[Wikipedia-l] Why I don't believe (any more) in NPOV

Erik Moeller erik_moeller at gmx.de
Mon Jun 23 15:31:00 UTC 2003


Andre-
> Suppose I believe that the Earth is not round but cube-shaped. And I have
> arguments for it. So I put these on [[Earth]]. Next someone else comes, and
> says that that's bollocks. He adds all kids of arguments on why the Earth
> is really a sphere, and arguments against mine. Then I put arguments against
> his. And soon we spend most of the Earth page discussing arguments for and
> against a cubical Earth. Is that really the way to go?

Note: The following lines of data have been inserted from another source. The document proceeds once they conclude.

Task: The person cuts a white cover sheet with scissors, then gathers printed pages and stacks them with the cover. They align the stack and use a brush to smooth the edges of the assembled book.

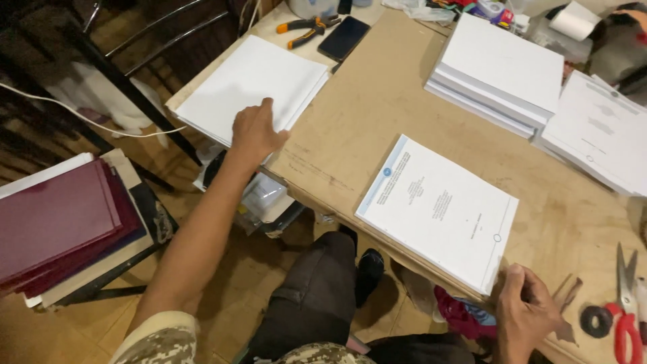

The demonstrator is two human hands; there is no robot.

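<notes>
Resting flat with fingers spread, the left hand (256,131) touches the blank white paper stack (253,87) at the table's (350,121) left corner. The right hand (529,317) pinches the printed stack's (438,209) near corner.

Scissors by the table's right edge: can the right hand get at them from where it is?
Probably yes. The right hand rests at the printed stack's near corner, and the red-handled scissors lie just to its right on the table. Only a small black ring lies between; nothing covers them.
</notes>
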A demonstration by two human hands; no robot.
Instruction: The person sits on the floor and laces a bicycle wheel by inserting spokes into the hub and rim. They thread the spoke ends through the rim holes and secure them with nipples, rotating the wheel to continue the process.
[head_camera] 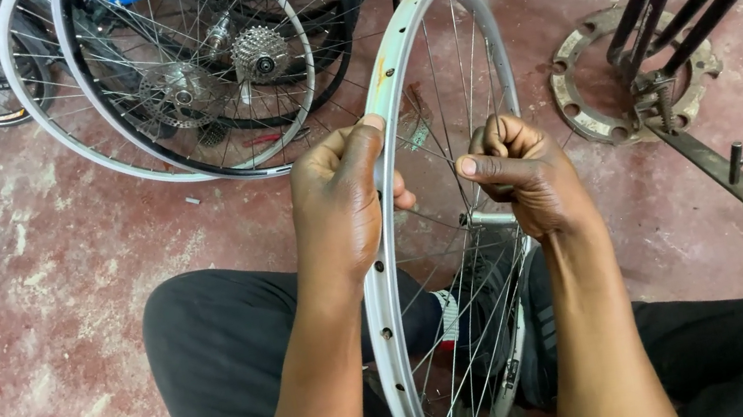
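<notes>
— One silver wheel rim [388,316] in play, held upright on edge between the person's knees, running from 12 o'clock down to 6 o'clock in the view.

— And the left hand [338,206]?

— Its grip is wrapped round the rim's near edge, thumb up along the metal. The right hand [519,176] sits at 3 o'clock of it, curled tight among the spokes [474,342] near the hub (what it pinches I cannot tell).

— Around them?

— At 11 o'clock, two more wheels [169,81] lean together on the red floor [24,297], one with a sprocket cluster [258,53]. At 2 o'clock, one dark metal stand [665,39] rises from one ring-shaped base [579,93].
</notes>
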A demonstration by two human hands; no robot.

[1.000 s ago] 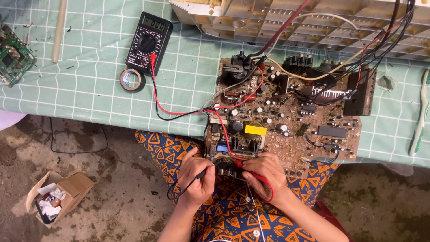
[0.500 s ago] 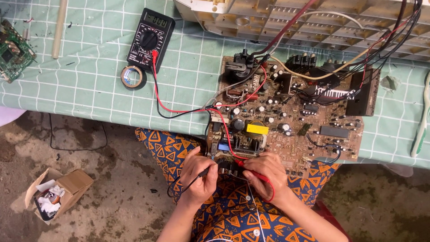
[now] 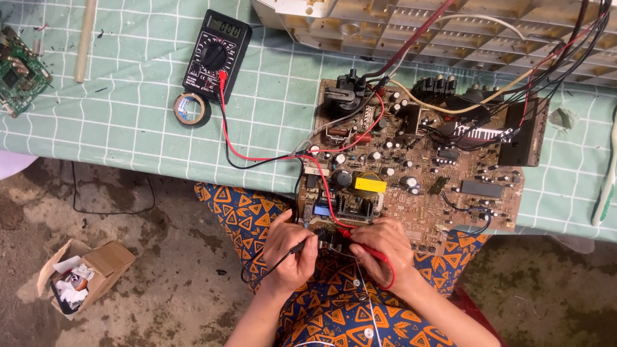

Sure. And when this takes up a substantial portion of the [[Earth]]  
article, someone will complain on [[Talk:Earth]] that this is a fringe  
theory, held only by very few persons, and in accordance with [[NPOV]]  
should probably be moved to [[Cubical Earth]]. We already do have [[Flat  
Earth]] and [[Flat Earth Society]], by the way, and I rather like it. :-)

We have managed to deal with historical revisionism regarding the  
Holocaust, we have managed to deal with fringe philosophical views, and so  
on. I see no reason why NPOV should not be scalable. People are smart.  
They know when to split up stuff, remove arguments which are obviously  
bogus etc.

> Actually, my problems may lay deeper. A cubic Earth I can refute. But what
> if someone claims that Siberia had a tropical climate until 4000 years ago?

Evidence? Studies? References? Is this just their opinion? Then delete it.  
Can they provide references to authorities who have actually made that  
claim? Then discuss it together with other studies on the subject. Nobody  
on Wikipedia knows about the subject to refute it? Then it will possibly  
be wrong until someone who does comes along and fixes it. Big deal.

If you want an encyclopedia that is carefully checked not to contain  
idiosyncratic, unchecked material, the Sifter project is for you. I  
predict that this will be up and running in less than a year.